Dans un texte publié en 2021 dans L’Express, le chef de l’État affirmait que « la science et Dieu, la raison et la religion » peuvent « vivre côte à côte, parfois même se nourrir ». « Cela est même souhaitable tant aspiration à la raison et besoin de transcendance cohabitent en chacun de nous ».
« Le pape sait que je ne ferai pas n’importe quoi »

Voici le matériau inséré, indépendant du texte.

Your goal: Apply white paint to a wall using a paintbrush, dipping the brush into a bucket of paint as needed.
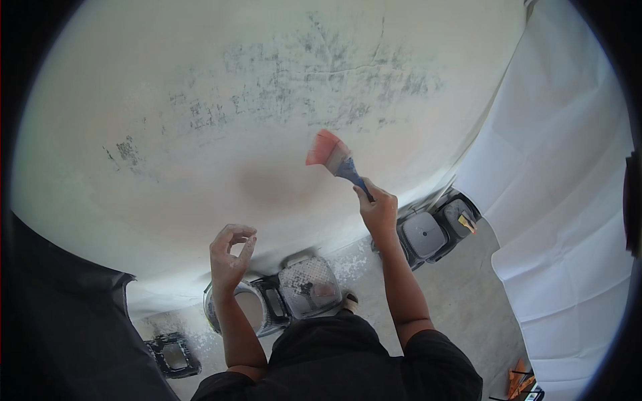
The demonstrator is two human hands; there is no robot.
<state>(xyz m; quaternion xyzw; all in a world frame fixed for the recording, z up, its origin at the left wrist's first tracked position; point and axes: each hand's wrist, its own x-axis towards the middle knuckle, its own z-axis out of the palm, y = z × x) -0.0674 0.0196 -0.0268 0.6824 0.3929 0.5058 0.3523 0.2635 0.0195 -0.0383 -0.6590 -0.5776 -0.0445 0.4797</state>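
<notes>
My right hand [379,205] grips the blue handle of a flat paintbrush [341,159]. Its fanned bristles are reddish and point up and left, over a pale wall [200,150]. Whether the bristle tips touch the wall, I cannot tell. Grey, patchy marks [281,80] spread across the wall's upper part, and a thin crack-like line runs through them. To the left, my left hand [231,255] is raised near the lower wall, fingers bent and thumb slightly apart from them. It holds nothing visible, and whitish residue coats its fingers.
Below my hands stand a speckled stool [310,288] and a round whitish container [250,307]. More dark stools [425,233] are at right, one bearing a yellow brush [467,223]. White sheeting [556,150] hangs right, dark sheeting [60,311] left. A black frame-like object [188,356] lies on the floor.
</notes>
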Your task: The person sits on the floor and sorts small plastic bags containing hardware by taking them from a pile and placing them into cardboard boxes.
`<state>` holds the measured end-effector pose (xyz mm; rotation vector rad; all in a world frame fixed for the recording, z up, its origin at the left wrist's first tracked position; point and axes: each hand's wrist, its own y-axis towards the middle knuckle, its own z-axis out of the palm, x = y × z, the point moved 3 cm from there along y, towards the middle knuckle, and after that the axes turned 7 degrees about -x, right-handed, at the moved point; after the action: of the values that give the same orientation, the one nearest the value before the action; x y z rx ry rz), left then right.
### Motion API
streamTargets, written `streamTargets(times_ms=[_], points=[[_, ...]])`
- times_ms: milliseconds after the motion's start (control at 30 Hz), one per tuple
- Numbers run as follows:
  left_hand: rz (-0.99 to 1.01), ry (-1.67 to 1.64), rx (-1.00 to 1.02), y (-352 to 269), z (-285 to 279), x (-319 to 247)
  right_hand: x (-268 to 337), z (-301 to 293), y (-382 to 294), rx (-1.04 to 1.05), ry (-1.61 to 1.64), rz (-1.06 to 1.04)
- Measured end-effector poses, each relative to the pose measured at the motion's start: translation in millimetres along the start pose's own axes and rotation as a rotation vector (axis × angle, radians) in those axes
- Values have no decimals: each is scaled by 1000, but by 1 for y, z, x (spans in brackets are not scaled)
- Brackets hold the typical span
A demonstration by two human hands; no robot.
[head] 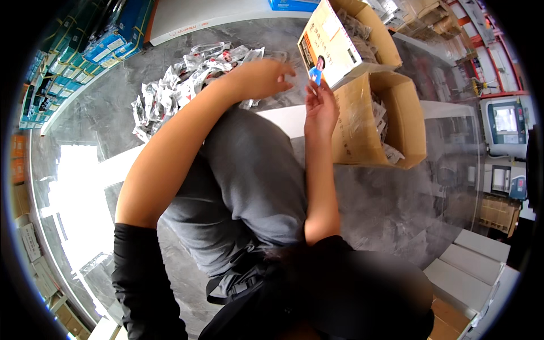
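My left hand (265, 78) reaches over the near right side of a pile of clear plastic packets (170, 91) on the grey floor. Its fingers are bent and apart, with nothing visible in them. My right hand (321, 102) is raised beside the cartons, palm up with curled fingers. A small pale bit shows at its fingertips, too small to tell whether it is held. Just above them is a printed picture of a figure in blue (316, 72), against the upper carton (325, 38). That carton and the lower open cardboard box (355, 123) both contain bagged items.
My bent knee (255, 140) lies between my arms. A white platform (212, 19) stands beyond the pile. Strapped blue boxes (114, 42) are stacked at upper left. Long white boxes (467, 263) lie at lower right, and machines (505, 119) stand along the right side.
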<state>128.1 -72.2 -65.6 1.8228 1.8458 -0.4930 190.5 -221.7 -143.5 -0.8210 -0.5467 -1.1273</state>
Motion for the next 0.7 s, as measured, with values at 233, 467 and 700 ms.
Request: streamTargets(times_ms=[233, 467, 700], points=[[-76, -92, 83, -3, -2, 20, -1, 7, -3, 5, -70, 11], [-138, -172, 133, -7, 3, 35, -8, 5, -4, 17, -98, 28], [-168, -192, 169, -4, 2, 45, -8, 9, -4, -2, -103, 55]])
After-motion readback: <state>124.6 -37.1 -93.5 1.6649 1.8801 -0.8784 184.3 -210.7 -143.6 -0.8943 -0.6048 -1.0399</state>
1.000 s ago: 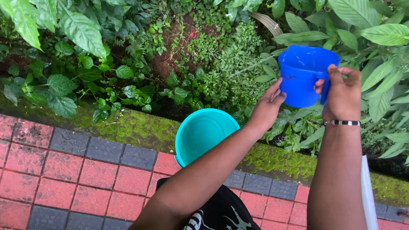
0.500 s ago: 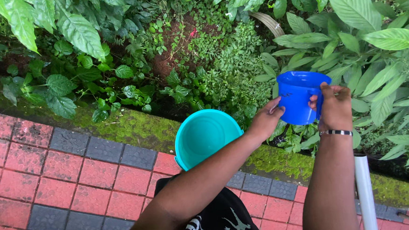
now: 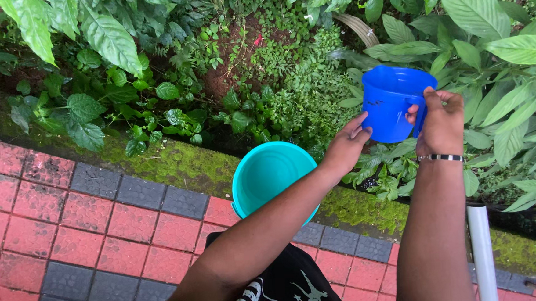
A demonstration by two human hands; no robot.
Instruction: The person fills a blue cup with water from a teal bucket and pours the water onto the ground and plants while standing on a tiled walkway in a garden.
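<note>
My right hand [image 3: 442, 125] grips the handle of a blue plastic jug [image 3: 390, 102], held over the leafy garden bed. A thin bracelet sits on that wrist. My left hand [image 3: 346, 147] rests its fingertips against the jug's lower left side. Below my left forearm a teal bucket [image 3: 268, 176] stands on the mossy edge of the paving, its inside facing up; my arm covers part of its right rim.
Red and grey paving bricks [image 3: 89, 233] fill the lower left. A mossy kerb [image 3: 171, 165] separates them from dense green plants [image 3: 257, 65]. A white pole [image 3: 483, 249] stands at the lower right. Dark printed clothing [image 3: 287, 287] shows at the bottom.
The jug dropped lower half a second ago and has now risen again. Both hands stayed on it. The bucket has not moved.
</note>
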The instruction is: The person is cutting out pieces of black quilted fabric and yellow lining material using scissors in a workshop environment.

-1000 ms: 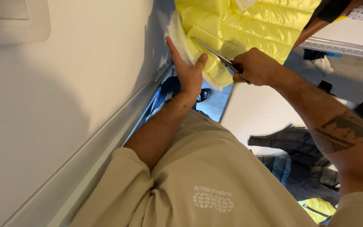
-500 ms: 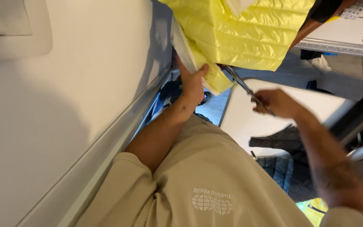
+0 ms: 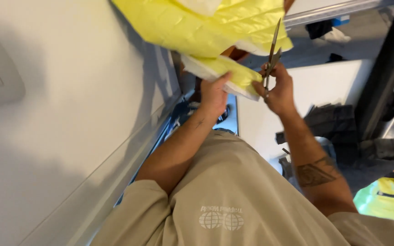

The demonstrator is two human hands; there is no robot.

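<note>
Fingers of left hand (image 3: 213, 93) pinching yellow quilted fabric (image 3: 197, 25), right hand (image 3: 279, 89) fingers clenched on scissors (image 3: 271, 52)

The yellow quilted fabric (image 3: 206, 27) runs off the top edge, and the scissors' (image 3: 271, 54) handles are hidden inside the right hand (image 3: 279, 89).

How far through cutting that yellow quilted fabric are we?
Partly done: a narrow strip already hangs apart from the main yellow fabric. In hand: the left hand pinches that strip while the right hand holds scissors upright. The large piece above remains uncut.
</note>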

Emmanuel Macron a ouvert la procréation médicalement assistée aux couples de femmes, mais il se veut très prudent sur les évolutions sociétales qui risquent de brusquer cette « part catholique de la France » dont il dit chérir l’apport. « Le pape sait que je ne ferai pas n’importe quoi », confie-t-il il y a un an, après avoir évoqué l’épineux sujet de la fin de vie avec François, profondément hostile à toute forme d’euthanasie. Les militants d’une « aide active à mourir » s’inquiètent dès lors d’une « ambiguïté » à l’égard de la religion, selon le terme de l’homme politique Jean-Luc Romero-Michel. Ils le soupçonnent d’avoir repoussé le projet de loi annoncé pour ne pas froisser le pape.
Un pape qu’il tutoie, et qu’il aura donc vu à quatre reprises en tête-à-tête depuis 2017, après leur entretien prévu samedi à Marseille. « Priez pour moi », avait demandé l’an dernier l’ecclésiastique argentin au couple présidentiel. « Je prie pour vous tous les jours », avait répondu Brigitte Macron.